**WHAT YOU SHOULD DO:** How many lines of these entries hold the string "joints"? Reply with the number alone.

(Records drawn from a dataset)

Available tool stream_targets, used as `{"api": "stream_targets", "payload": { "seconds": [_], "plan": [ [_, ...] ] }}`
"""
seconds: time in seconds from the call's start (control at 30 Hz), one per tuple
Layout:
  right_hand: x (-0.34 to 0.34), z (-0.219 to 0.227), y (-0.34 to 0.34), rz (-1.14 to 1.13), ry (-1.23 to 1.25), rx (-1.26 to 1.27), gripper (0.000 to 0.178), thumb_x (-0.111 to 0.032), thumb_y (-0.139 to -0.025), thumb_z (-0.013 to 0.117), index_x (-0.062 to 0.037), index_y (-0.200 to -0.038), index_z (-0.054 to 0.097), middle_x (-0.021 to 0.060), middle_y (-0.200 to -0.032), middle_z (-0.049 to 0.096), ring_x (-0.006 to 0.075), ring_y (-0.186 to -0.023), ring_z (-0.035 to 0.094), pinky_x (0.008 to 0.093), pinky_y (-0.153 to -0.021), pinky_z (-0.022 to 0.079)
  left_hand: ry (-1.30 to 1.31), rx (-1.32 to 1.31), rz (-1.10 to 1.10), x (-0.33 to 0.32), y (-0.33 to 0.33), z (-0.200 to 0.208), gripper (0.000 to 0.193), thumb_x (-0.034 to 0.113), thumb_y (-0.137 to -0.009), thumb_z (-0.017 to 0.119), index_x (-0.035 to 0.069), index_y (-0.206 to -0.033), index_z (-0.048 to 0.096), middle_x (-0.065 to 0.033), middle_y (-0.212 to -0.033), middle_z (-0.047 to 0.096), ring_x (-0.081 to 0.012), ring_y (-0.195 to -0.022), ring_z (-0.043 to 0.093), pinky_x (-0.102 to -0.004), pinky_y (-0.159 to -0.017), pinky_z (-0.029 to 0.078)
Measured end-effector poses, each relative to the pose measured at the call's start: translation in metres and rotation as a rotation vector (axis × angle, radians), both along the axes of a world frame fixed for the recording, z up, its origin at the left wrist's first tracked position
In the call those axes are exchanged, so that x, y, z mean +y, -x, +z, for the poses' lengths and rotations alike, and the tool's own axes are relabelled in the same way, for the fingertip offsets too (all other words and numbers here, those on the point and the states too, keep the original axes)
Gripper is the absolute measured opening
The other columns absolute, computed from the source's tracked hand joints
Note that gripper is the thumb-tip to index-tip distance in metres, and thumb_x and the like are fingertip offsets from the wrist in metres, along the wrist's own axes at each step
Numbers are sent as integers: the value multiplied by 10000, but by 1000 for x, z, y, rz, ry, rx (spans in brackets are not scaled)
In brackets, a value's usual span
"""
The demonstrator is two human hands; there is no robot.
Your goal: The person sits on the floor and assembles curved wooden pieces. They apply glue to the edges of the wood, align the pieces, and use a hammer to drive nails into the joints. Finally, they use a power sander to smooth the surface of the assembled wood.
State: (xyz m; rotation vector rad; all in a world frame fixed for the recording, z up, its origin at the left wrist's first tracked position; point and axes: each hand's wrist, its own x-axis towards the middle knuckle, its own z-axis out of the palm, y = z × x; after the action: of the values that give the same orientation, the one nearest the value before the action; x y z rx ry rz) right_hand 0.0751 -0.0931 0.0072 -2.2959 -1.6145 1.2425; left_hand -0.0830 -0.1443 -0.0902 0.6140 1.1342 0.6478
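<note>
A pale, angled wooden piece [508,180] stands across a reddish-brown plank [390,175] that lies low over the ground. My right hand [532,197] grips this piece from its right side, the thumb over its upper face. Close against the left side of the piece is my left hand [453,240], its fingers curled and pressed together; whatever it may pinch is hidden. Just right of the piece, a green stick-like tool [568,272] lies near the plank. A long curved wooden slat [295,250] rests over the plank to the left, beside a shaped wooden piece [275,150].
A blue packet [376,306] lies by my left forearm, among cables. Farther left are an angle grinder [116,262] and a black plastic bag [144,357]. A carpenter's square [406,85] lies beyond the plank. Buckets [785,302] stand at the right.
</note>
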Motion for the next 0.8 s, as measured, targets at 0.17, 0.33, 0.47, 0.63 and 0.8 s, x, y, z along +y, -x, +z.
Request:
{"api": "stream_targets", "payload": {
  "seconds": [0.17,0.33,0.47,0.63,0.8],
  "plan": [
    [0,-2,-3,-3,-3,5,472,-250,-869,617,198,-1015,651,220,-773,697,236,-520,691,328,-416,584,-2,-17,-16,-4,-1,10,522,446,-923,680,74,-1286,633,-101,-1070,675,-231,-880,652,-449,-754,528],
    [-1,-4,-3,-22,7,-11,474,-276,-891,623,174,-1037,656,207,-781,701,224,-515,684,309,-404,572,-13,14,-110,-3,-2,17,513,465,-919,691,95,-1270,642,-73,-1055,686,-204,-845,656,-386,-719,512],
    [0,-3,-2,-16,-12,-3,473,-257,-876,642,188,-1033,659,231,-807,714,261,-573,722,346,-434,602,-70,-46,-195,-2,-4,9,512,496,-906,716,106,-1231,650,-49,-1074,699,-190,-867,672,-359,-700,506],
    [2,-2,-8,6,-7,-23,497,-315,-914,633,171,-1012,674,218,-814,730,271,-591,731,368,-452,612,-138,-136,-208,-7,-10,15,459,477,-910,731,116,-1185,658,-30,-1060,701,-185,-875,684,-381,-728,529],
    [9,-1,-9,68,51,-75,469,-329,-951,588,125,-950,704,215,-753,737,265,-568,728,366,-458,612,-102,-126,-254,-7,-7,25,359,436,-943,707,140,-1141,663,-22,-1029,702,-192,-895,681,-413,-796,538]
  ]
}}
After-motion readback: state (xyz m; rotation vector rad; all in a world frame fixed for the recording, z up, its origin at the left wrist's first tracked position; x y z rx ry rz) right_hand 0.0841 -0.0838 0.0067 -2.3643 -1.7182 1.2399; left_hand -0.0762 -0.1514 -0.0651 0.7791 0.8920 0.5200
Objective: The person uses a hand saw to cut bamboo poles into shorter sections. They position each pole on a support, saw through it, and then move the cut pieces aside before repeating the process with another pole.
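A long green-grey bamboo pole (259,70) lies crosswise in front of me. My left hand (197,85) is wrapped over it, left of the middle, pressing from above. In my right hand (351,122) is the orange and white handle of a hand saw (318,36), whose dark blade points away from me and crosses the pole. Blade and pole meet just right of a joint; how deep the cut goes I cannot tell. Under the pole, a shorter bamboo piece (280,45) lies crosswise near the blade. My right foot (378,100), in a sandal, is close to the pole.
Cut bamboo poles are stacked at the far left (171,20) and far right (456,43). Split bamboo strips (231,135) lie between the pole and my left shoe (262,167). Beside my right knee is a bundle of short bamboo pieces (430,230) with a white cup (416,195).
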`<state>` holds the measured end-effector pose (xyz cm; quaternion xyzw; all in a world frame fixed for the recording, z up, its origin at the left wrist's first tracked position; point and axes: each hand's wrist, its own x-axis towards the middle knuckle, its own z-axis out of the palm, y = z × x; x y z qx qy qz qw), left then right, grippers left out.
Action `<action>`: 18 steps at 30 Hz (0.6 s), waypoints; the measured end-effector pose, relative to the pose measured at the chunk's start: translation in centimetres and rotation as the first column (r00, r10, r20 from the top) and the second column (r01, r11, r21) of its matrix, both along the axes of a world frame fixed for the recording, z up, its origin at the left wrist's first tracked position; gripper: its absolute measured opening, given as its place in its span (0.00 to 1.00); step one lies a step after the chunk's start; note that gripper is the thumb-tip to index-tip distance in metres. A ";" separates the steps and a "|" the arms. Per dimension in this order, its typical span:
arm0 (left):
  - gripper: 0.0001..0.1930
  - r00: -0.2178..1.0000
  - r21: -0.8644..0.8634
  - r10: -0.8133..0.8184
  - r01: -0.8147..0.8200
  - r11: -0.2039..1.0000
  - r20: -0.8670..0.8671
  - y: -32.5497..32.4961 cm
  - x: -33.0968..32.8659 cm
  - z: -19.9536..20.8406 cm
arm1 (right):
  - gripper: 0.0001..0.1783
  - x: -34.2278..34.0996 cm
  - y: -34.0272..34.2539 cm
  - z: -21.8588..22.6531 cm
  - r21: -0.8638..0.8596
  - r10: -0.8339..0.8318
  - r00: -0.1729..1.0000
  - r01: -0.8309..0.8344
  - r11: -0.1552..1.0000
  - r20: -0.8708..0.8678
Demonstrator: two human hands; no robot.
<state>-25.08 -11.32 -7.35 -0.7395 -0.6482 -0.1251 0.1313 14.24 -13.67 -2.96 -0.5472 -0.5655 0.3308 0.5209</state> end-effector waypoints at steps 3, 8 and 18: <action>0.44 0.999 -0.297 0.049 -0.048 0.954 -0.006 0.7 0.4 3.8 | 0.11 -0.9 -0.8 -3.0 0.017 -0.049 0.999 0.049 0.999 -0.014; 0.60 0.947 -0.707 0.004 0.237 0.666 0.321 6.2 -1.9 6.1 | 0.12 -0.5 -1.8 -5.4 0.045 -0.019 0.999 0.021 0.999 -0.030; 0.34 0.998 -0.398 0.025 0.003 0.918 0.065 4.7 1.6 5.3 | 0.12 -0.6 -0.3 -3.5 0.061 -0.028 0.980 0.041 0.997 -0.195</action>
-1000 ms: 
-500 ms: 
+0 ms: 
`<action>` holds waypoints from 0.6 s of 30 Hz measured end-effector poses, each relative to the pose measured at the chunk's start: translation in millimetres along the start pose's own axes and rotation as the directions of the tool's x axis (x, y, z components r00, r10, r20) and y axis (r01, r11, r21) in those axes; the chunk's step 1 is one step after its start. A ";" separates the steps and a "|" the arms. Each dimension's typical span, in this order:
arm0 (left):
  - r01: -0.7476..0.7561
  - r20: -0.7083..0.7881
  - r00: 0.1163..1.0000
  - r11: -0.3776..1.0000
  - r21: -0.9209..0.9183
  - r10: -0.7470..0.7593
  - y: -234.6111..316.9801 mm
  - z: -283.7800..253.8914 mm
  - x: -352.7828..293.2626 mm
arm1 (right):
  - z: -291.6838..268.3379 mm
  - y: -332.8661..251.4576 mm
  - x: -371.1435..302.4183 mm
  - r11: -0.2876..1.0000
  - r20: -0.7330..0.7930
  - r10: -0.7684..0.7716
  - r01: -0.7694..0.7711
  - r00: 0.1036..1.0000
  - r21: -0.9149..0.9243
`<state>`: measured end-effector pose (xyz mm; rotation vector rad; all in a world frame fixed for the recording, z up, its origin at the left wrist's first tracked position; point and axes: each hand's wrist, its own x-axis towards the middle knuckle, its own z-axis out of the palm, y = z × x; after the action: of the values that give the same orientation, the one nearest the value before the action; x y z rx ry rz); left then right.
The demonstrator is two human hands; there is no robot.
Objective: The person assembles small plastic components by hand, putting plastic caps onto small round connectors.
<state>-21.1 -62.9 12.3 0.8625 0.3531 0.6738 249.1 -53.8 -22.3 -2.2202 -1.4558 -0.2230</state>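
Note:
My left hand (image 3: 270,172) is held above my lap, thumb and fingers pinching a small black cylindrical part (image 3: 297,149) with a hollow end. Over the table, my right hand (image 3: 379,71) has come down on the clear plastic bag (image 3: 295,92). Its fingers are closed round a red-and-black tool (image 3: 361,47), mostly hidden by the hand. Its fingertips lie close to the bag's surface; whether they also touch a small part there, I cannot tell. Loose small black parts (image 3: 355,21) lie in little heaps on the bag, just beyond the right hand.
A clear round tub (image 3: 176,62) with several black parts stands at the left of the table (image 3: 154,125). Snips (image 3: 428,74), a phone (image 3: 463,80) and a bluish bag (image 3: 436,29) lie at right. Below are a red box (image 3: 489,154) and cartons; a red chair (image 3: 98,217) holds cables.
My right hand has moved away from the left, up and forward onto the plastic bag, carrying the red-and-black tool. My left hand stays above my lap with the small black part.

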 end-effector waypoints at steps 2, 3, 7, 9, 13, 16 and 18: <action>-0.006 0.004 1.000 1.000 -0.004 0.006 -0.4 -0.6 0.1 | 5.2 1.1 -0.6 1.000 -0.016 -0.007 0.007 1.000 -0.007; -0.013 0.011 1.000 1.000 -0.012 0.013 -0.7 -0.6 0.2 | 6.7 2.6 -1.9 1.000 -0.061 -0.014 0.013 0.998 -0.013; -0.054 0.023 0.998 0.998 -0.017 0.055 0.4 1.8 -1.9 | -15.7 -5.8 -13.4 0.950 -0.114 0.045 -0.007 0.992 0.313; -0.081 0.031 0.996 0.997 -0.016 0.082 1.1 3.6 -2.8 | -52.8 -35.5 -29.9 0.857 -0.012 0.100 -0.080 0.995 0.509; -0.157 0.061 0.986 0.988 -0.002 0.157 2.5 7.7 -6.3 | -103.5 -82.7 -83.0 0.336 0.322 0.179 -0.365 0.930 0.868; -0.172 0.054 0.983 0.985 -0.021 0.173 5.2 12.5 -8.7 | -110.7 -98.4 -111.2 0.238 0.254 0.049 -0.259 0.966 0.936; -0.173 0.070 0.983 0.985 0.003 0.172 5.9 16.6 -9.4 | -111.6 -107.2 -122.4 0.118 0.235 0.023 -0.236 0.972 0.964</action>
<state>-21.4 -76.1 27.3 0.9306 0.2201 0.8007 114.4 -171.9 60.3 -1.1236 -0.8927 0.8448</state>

**WORKED SOLUTION:** 2